» AIM OF THE TASK: Copy out all lines in the data below containing the string "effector".

» COLLECTED MATERIAL:
--- START ---

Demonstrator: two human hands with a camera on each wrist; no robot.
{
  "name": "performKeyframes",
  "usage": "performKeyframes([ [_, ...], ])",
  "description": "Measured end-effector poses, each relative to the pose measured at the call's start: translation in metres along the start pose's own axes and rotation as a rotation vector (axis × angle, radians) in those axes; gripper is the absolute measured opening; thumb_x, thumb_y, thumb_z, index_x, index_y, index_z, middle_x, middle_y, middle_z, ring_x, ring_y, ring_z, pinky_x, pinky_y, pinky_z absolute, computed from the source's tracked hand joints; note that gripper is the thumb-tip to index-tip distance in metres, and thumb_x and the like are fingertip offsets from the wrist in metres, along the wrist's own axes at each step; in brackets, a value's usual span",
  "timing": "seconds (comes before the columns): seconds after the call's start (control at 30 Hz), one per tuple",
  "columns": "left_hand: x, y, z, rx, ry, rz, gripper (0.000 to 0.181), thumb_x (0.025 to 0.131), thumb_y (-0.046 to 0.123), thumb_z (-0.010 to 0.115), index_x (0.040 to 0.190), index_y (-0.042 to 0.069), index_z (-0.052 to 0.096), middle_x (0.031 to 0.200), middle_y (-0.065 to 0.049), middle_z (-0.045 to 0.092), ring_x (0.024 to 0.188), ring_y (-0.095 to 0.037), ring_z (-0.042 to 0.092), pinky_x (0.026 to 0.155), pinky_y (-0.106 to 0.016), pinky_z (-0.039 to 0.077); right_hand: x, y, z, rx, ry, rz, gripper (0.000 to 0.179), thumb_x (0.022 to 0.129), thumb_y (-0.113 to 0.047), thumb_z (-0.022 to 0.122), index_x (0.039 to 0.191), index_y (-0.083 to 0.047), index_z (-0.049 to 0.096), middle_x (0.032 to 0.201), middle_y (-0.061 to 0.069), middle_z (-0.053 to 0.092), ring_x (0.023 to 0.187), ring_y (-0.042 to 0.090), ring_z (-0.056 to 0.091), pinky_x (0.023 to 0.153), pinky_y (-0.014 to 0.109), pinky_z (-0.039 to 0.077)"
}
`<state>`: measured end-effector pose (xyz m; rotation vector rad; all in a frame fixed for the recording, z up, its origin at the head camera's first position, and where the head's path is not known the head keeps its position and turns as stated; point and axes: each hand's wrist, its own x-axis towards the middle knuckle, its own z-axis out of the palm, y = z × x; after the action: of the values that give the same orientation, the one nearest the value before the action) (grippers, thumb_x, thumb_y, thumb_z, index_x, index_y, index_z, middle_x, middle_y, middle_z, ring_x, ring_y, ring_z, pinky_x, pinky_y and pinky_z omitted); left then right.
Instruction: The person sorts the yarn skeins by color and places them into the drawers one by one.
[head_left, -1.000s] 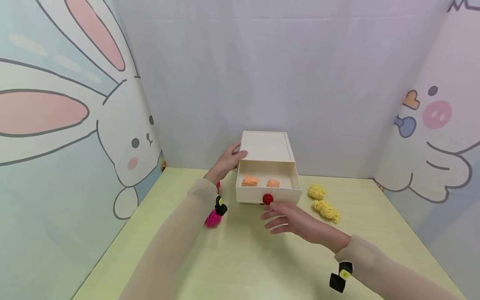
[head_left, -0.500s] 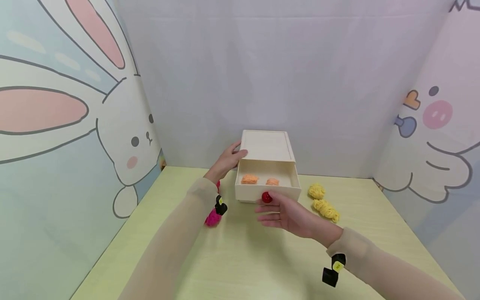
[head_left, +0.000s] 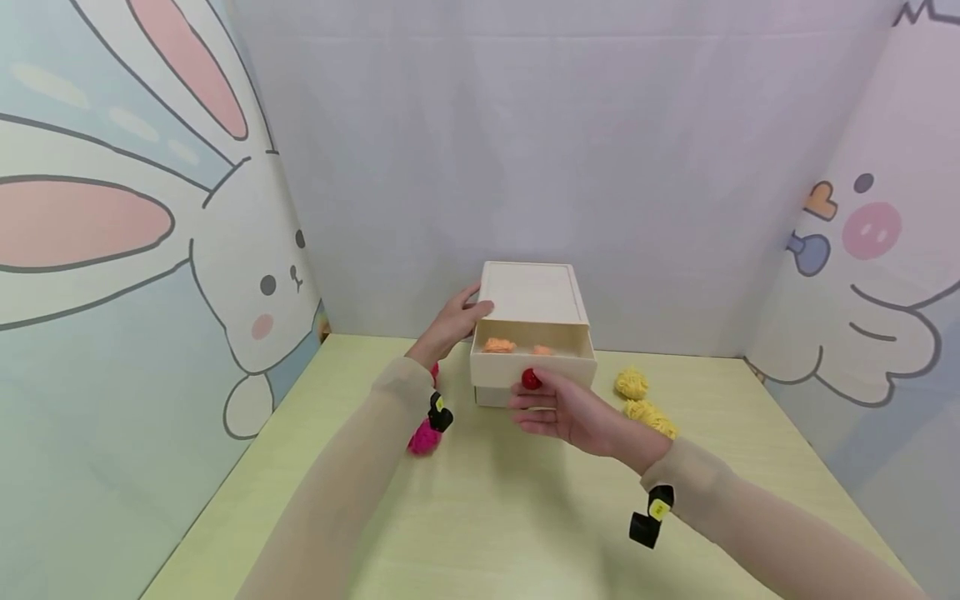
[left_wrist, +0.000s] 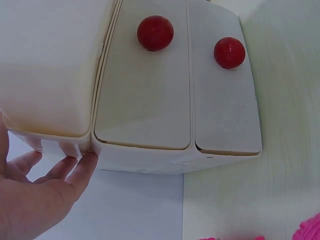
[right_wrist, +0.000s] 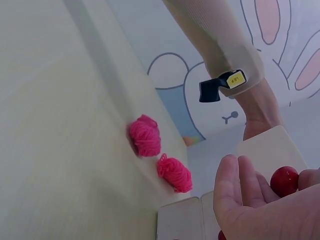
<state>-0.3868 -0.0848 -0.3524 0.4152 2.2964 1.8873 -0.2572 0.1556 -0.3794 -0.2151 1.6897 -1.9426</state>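
A cream wooden box [head_left: 531,292] stands at the back of the table, its upper drawer [head_left: 532,365] partly out. Two orange yarn bundles [head_left: 498,344] lie inside it. My right hand [head_left: 525,402] presses against the drawer front beside the red knob [head_left: 531,379], fingers straight. In the right wrist view the knob [right_wrist: 285,180] sits next to my right hand [right_wrist: 240,172]. My left hand [head_left: 468,307] rests on the box's left side, thumb on the top edge. The left wrist view shows the left hand's fingers [left_wrist: 82,167] at the edge of the box [left_wrist: 145,100], whose two drawer fronts carry red knobs [left_wrist: 155,32].
Two pink yarn bundles [right_wrist: 145,136] lie left of the box, one of them [head_left: 425,436] by my left forearm. Two yellow yarn bundles [head_left: 651,415] sit to the box's right. Cartoon-printed walls [head_left: 112,250] close in the pale green table [head_left: 480,517] on three sides.
My right hand moved up to the drawer front and pushed the drawer partway in; less of the orange yarn shows. The left hand stayed on the box.
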Motion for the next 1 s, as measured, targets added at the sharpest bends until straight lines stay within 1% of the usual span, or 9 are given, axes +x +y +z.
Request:
performKeyframes([
  [0.13,-0.001,0.001,-0.002,0.004,-0.013,0.005,0.068,0.111,0.038,0.056,0.171,0.025,0.026,0.159,-0.015,0.049,0.144,-0.034,0.051,0.118,-0.056,0.043,0.010,-0.005,-0.002,-0.003,0.028,0.003,0.057,0.115,-0.043,0.042,0.143,0.005,0.055,0.129,0.013,0.073,0.112,0.024,0.073,0.099,0.035,0.060],
  [0.2,-0.001,0.002,-0.002,0.013,-0.009,0.005,0.068,0.111,0.038,0.056,0.171,0.024,0.026,0.160,-0.015,0.048,0.145,-0.034,0.050,0.119,-0.057,0.042,0.015,-0.007,-0.004,0.002,0.040,0.003,0.055,0.115,-0.044,0.042,0.140,0.003,0.057,0.127,0.011,0.074,0.116,0.027,0.071,0.099,0.035,0.060],
  [0.3,0.000,0.003,-0.002,0.020,0.004,-0.001,0.069,0.111,0.038,0.056,0.171,0.024,0.026,0.162,-0.015,0.046,0.146,-0.035,0.050,0.119,-0.057,0.042,0.022,-0.010,-0.006,0.010,0.053,-0.001,0.054,0.115,-0.044,0.042,0.137,0.002,0.059,0.129,0.013,0.073,0.119,0.030,0.070,0.100,0.036,0.059],
  [0.47,0.002,0.004,-0.002,0.031,0.027,-0.018,0.069,0.111,0.038,0.057,0.171,0.024,0.026,0.164,-0.017,0.044,0.146,-0.036,0.050,0.119,-0.056,0.043,0.033,-0.015,-0.010,0.000,0.075,-0.012,0.060,0.115,-0.047,0.041,0.145,0.004,0.054,0.136,0.017,0.069,0.112,0.025,0.073,0.104,0.039,0.058],
  [0.5,0.002,0.004,-0.002,0.031,0.030,-0.019,0.069,0.111,0.038,0.057,0.171,0.024,0.026,0.163,-0.017,0.044,0.146,-0.037,0.050,0.119,-0.055,0.043,0.035,-0.015,-0.011,-0.008,0.080,-0.015,0.062,0.115,-0.047,0.040,0.147,0.004,0.053,0.137,0.017,0.068,0.113,0.025,0.072,0.105,0.039,0.057],
  [0.6,0.003,0.004,-0.002,0.032,0.036,-0.019,0.069,0.111,0.038,0.058,0.170,0.024,0.027,0.163,-0.018,0.044,0.145,-0.037,0.051,0.118,-0.055,0.045,0.042,-0.018,-0.012,-0.021,0.095,-0.022,0.063,0.115,-0.048,0.039,0.149,0.003,0.052,0.143,0.019,0.065,0.125,0.033,0.068,0.108,0.039,0.055],
  [0.73,0.003,0.003,-0.001,0.022,0.041,-0.021,0.069,0.110,0.037,0.058,0.170,0.024,0.027,0.163,-0.019,0.045,0.144,-0.037,0.052,0.117,-0.054,0.045,0.051,-0.019,-0.015,-0.014,0.108,-0.028,0.062,0.115,-0.047,0.037,0.149,0.002,0.052,0.148,0.021,0.061,0.142,0.042,0.054,0.108,0.038,0.055],
  [0.87,0.002,0.002,0.001,0.023,0.028,-0.029,0.069,0.110,0.036,0.058,0.170,0.024,0.027,0.163,-0.019,0.044,0.144,-0.036,0.052,0.118,-0.054,0.045,0.056,-0.018,-0.019,0.001,0.128,-0.022,0.060,0.116,-0.046,0.037,0.149,0.002,0.052,0.147,0.020,0.062,0.141,0.042,0.054,0.106,0.038,0.056],
  [1.0,0.000,0.002,0.001,0.020,0.025,-0.028,0.069,0.111,0.036,0.057,0.171,0.023,0.025,0.163,-0.020,0.044,0.144,-0.037,0.052,0.118,-0.055,0.044,0.059,-0.019,-0.021,-0.015,0.132,-0.027,0.062,0.116,-0.047,0.036,0.150,0.002,0.051,0.148,0.021,0.061,0.138,0.039,0.058,0.106,0.038,0.056],
])
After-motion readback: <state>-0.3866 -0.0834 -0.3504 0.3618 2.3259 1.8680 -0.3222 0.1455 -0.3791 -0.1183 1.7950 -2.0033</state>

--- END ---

» TASK RESULT:
  "description": "Measured end-effector poses, each relative to the pose measured at the call's start: translation in metres along the start pose's own axes and rotation as a rotation vector (axis × angle, radians) in those axes; gripper is the absolute measured opening; thumb_x, thumb_y, thumb_z, index_x, index_y, index_z, middle_x, middle_y, middle_z, ring_x, ring_y, ring_z, pinky_x, pinky_y, pinky_z absolute, computed from the source's tracked hand joints; note that gripper is the thumb-tip to index-tip distance in metres, and thumb_x and the like are fingertip offsets from the wrist in metres, along the wrist's own axes at each step; in brackets, a value's usual span",
`<state>`: measured end-effector pose (xyz m; rotation vector rad; all in a frame fixed for the recording, z up, its origin at the head camera's first position, and where the head's path is not known the head keeps its position and turns as stated; point and axes: each hand's wrist, its own x-axis towards the middle knuckle, its own z-axis out of the palm, y = z × x; after the action: of the values that give the same orientation, the one nearest the value before the action) (grippers, thumb_x, thumb_y, thumb_z, index_x, index_y, index_z, middle_x, middle_y, middle_z, ring_x, ring_y, ring_z, pinky_x, pinky_y and pinky_z omitted); left then right.

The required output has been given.